- _To do_
How do the lines below between the ones holding "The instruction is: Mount" and "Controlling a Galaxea", inclusive, read? Give them again exactly, with no other lines.

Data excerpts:

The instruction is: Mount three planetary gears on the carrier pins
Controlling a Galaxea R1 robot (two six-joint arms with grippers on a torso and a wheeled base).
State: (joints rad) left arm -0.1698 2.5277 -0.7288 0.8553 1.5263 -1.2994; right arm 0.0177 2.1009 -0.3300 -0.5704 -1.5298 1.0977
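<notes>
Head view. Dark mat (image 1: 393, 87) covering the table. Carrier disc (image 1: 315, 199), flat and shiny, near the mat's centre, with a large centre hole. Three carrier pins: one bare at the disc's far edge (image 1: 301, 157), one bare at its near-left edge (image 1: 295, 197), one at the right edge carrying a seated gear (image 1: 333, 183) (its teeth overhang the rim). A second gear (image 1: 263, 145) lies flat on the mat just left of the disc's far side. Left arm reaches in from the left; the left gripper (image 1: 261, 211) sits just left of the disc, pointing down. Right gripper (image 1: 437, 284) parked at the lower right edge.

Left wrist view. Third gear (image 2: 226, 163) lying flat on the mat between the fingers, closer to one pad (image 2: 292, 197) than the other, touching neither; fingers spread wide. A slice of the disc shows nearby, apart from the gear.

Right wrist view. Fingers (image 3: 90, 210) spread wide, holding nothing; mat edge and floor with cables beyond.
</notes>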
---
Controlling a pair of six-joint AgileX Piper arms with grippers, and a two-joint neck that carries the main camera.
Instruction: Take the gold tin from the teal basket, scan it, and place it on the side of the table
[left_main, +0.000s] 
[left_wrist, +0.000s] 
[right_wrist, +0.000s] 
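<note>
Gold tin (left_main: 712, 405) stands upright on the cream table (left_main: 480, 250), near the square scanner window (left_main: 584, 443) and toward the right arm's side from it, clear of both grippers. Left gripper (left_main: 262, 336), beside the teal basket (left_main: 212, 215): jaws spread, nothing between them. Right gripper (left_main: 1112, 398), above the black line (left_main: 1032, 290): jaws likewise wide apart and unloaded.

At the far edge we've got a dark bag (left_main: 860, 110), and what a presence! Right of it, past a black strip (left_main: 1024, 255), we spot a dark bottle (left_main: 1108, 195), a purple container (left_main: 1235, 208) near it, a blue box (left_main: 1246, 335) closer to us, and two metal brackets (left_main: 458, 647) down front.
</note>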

- _Expected answer_
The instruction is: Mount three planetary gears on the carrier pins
Controlling a Galaxea R1 robot (two six-joint arms with grippers on a torso and a wheeled base).

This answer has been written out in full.